- WHAT TO DO:
Begin at the top of the listing below. Write each line out exactly, ending with the line that holds "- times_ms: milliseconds".

[Start of section]

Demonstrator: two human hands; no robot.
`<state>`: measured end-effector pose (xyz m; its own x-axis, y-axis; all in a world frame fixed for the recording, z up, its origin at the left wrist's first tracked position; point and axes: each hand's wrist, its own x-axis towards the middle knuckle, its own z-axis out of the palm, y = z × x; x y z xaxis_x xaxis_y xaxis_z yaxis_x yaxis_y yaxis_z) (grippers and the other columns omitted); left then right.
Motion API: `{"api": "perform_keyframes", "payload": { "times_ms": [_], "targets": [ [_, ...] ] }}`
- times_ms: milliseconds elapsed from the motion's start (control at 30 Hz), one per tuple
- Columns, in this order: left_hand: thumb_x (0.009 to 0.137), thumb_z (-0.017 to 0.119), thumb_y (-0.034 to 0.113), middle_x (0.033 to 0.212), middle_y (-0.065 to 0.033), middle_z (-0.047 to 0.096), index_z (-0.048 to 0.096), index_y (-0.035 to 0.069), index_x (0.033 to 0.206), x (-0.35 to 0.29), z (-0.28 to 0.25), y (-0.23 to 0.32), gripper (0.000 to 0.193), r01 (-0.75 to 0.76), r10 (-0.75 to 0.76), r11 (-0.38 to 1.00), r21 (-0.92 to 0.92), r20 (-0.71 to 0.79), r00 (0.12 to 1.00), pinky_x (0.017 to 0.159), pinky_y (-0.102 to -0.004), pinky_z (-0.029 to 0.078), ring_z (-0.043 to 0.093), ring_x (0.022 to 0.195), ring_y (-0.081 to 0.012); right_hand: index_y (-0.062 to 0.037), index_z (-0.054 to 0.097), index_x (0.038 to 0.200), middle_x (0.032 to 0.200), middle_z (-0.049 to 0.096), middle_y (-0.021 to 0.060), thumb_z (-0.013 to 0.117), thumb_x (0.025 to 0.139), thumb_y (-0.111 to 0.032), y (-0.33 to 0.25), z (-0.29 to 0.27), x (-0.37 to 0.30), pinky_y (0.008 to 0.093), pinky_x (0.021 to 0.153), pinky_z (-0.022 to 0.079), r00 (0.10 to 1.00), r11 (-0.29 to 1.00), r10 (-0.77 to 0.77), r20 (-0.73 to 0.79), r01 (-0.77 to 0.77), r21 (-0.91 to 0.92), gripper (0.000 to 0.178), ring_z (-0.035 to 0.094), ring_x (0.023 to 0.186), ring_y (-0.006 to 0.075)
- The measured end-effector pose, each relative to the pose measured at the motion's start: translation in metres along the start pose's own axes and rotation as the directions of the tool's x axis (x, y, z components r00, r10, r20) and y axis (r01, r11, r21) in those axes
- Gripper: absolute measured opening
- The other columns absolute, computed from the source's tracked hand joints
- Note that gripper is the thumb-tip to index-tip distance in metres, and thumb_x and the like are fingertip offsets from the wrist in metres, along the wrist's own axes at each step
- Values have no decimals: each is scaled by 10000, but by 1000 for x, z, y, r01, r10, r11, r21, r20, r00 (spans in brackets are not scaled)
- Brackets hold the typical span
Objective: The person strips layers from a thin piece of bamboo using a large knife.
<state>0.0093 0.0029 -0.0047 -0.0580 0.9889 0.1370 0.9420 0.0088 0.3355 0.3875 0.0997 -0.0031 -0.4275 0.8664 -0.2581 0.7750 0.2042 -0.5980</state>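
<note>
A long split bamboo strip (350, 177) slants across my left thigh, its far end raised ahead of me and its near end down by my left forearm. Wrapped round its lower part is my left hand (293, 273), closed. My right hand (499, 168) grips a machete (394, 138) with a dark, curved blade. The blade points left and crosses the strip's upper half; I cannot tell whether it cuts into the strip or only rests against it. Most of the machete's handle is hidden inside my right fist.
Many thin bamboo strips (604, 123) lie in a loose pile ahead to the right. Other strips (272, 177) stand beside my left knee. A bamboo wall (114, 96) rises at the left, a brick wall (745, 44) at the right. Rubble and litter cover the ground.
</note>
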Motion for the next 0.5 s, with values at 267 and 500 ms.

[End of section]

- EXERCISE RESULT:
Demonstrator: two human hands; no robot.
`<state>`: measured end-effector pose (xyz m; its own x-axis, y-axis; all in a world frame fixed for the recording, z up, its origin at the left wrist's first tracked position; point and axes: each hand's wrist, its own x-axis towards the middle knuckle, its own z-axis out of the palm, y = z × x; x y z xaxis_x xaxis_y xaxis_z yaxis_x yaxis_y yaxis_z) (grippers and the other columns omitted); left then right.
Motion API: `{"api": "perform_keyframes", "payload": { "times_ms": [_], "targets": [ [_, ...] ] }}`
- times_ms: milliseconds elapsed from the motion's start (control at 30 Hz), one per tuple

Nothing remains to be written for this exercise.